What I came up with was for me just as delicious as I could have hoped. Layers of red bean paste pancakes, deliciously rich and with the simultaneously earthy and fruity overtones from the red bean paste and with their heady elixir of alcohols found within, layers of cherry whipped cream, and the simple chocolate ganache to cover it all. Perhaps not as elegant in the photos due to the mixture of cherry whipped cream and chocolate (I made it into two cakes so I could take one to some relatives while the other one would stay at home), but just as delicious. Disaster almost struck again when I tried to make a meringue to cover one of them (this didn't work as the required baking caused the whipped cream to ooze out), but the chocolate one was quite the hit in my opinion.

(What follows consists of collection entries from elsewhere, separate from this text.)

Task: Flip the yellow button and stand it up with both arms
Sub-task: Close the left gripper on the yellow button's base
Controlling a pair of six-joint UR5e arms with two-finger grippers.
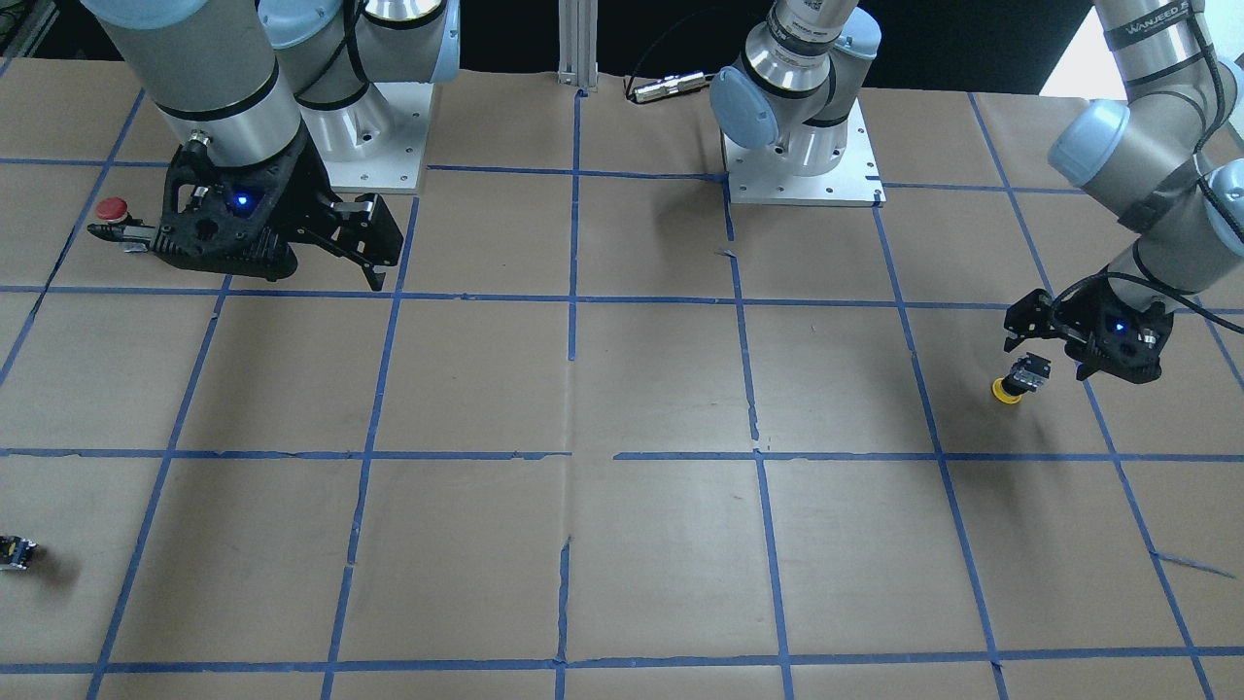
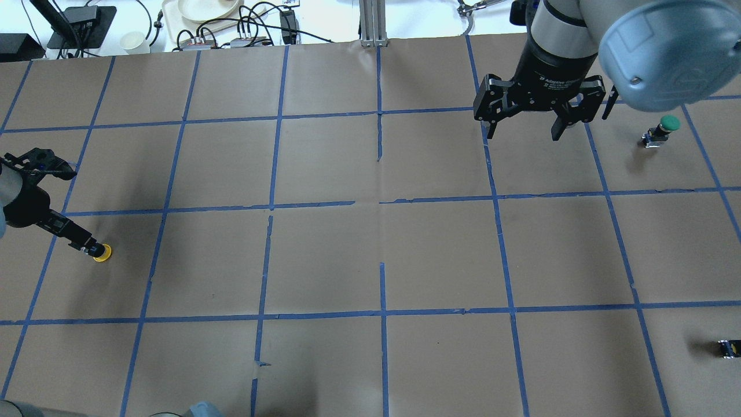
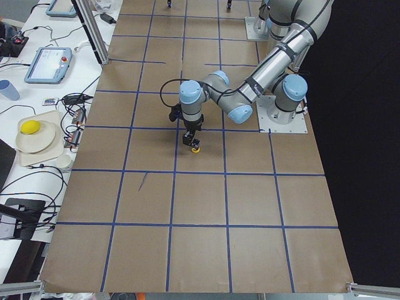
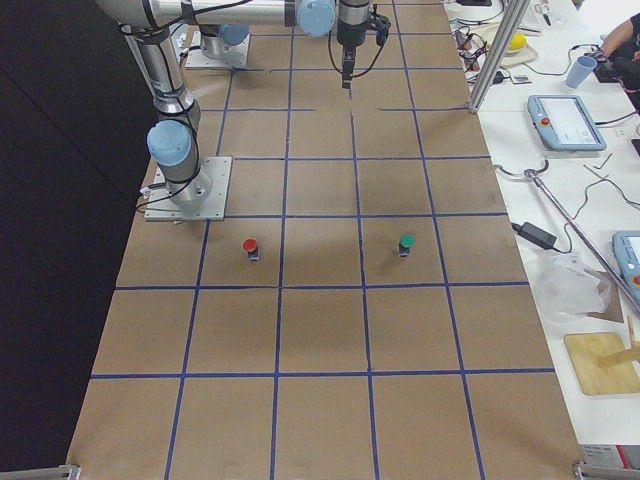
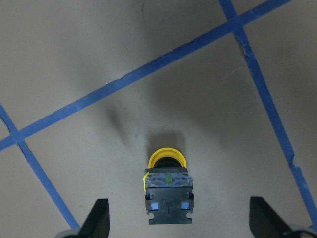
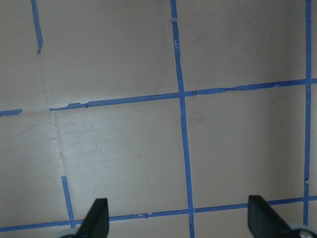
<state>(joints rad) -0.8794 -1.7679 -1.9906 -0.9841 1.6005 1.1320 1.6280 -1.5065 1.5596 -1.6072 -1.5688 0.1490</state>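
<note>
The yellow button (image 5: 167, 184) sits on the left half of the table (image 2: 370, 255), out in front of the left arm's base and about midway between the robot's edge and the operators' edge. It is upside down: the yellow cap is low against the brown paper and the black and grey base points up toward the wrist camera. Whether the cap fully rests on the paper cannot be told.

The left claw (image 5: 182, 219) hangs right over it, spread wide. One fingertip shows on each side of the base, both apart from it, so the claw has hold of nothing.

The right claw (image 2: 524, 134) hangs well above the right half of the table, also spread wide and empty. Its wrist view shows only bare paper and blue tape lines (image 6: 182, 124) between the fingertips.

A red button (image 1: 112, 207) and a green button (image 2: 666, 124) stand cap up on the right half, the red one nearer the robot's edge. A small dark switch block (image 2: 728, 347) lies by the table's right end
</note>
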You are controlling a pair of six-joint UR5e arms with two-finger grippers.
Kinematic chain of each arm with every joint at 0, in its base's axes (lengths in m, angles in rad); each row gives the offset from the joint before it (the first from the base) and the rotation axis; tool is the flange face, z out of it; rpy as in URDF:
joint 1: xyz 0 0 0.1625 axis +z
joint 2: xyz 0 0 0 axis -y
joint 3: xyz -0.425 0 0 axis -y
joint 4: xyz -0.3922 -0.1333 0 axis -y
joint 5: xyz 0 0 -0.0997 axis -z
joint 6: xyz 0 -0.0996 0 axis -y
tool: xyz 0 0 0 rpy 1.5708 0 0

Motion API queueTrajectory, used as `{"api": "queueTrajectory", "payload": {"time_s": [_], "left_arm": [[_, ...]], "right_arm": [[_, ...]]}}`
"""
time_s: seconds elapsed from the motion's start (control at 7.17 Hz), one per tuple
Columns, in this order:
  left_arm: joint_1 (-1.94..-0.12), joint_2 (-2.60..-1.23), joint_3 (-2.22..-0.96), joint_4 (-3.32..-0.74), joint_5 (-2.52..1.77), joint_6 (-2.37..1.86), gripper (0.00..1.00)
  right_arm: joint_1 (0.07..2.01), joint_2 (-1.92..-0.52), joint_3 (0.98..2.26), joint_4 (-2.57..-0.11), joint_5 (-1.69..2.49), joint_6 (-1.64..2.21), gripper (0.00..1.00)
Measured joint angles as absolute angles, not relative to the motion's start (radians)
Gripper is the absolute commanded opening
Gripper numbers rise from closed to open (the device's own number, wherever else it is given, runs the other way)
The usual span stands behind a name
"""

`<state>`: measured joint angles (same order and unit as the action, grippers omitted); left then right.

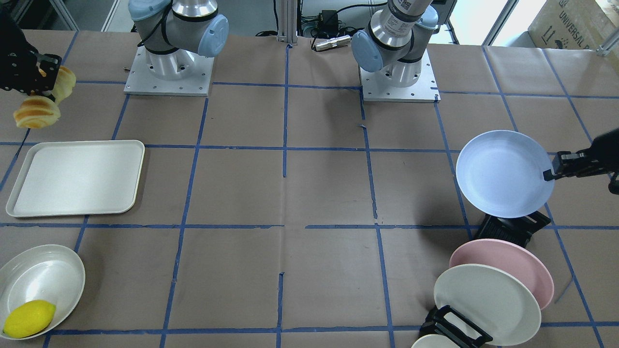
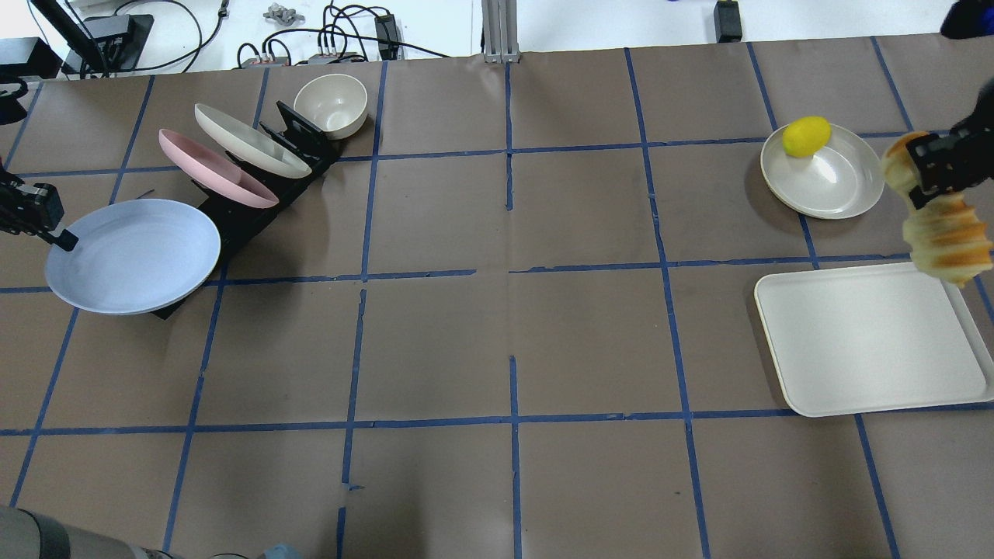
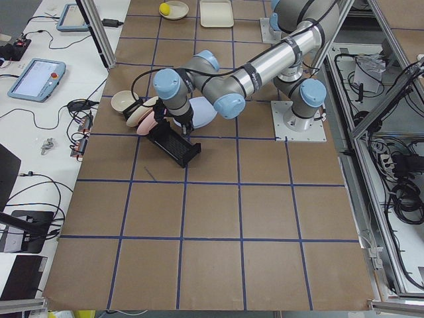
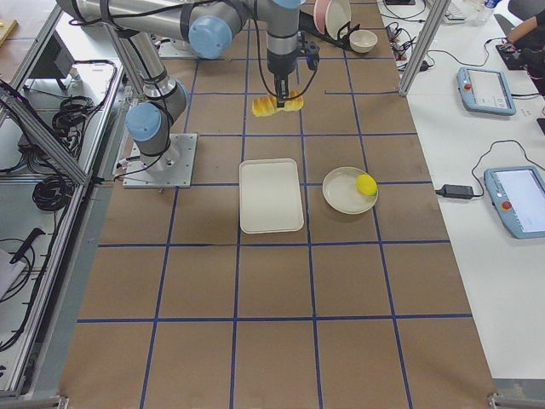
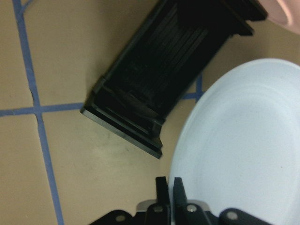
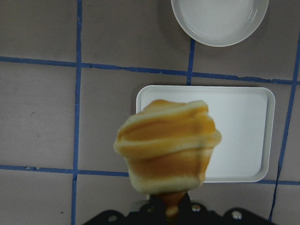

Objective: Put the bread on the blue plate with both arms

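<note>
My left gripper is shut on the rim of the pale blue plate and holds it level in the air over the near end of the black dish rack. The wrist view shows both fingers pinching the plate's edge. My right gripper is shut on the middle of the striped orange and cream bread, which hangs bent above the table near the white tray. The bread fills the right wrist view. In the front-facing view the bread is at the far left and the plate at the right.
The rack holds a pink plate and a cream plate, with a cream bowl behind it. A white dish holding a yellow lemon lies beyond the tray.
</note>
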<state>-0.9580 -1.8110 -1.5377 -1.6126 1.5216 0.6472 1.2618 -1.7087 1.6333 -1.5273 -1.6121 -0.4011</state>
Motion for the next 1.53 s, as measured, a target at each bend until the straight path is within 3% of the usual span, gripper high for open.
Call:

Overall, a delicious and beautiful dessert.

Ingredients

For the pancakes:

  • 1.1 pounds red bean paste
  • 2/3 cup sugar
  • 1 cup milk
  • 1 teaspoon vanilla extract
  • 3 cups flour
  • 2 cups beer
  • 1/4 cup rum
  • Pinch of salt
  • 4 tablespoons butter
  • 4 eggs

For the whipped cream:

  • 2 cups heavy cream
  • 1/2 cup sugar
  • 1 (15-ounce) can sweet cherries

For the chocolate ganache:

  • 4 ounces chocolate chips
  • 1/2 cup heavy cream
  • Powdered sugar, for dusting when served

Instructions

  1. Make the pancakes: In a large bowl, combine the red bean paste, beer, and milk. Using a fork and whisk, break apart the red bean paste and mix thoroughly with the liquid ingredients.
  2. Mix in sugar, eggs, vanilla, rum, and flour. Mix well to combine but don't overmix. Add additional beer as necessary if it is not wet enough; it should be rather liquid and drip down from a spoon when held up, to enable it to spread out on a pan. Add more flour if it is not dry enough.
  3. Melt a bit of butter in a frying pan or griddle over medium heat. Using a large ladle, pour out the batter and have it spread out into a large circle, the larger the better. Fry until it becomes reasonably solid beneath, then flip over, and cook again until it is firm on both sides. Transfer to a plate and stack.
  4. Repeat, adding additional butter, until all of the pancake batter is used up.
  5. Allow the pancakes to cool. Whip up the heavy cream with sugar until it is fluffy. Boil the juice from the cherries until it is a syrup, then pour it and the cherries (chopped in half), into the whipped cream, and combine thoroughly.
  6. Stack the pancakes on a cake platter or large dish, either as one (they may slide out so perhaps either a pole to fix them in place or separating them out into two) or as multiple piles, putting cherry whipped cream in the layers in between.
  7. Place the semi-sweet chocolate, preferably chocolate chips but in any case chopped into small pieces, into a large heat-proof bowl. Proceed in a microwave-safe bowl to microwave 1/2 cup of heavy cream for 1 minute, then pour it over the chocolate. Allow to sit for 2-3 minutes, then whisk together until smooth, let cool for 10 minutes. Pour the ganache over the cake and its side.
  8. Serve anytime, preferably with powdered sugar on top just before eating.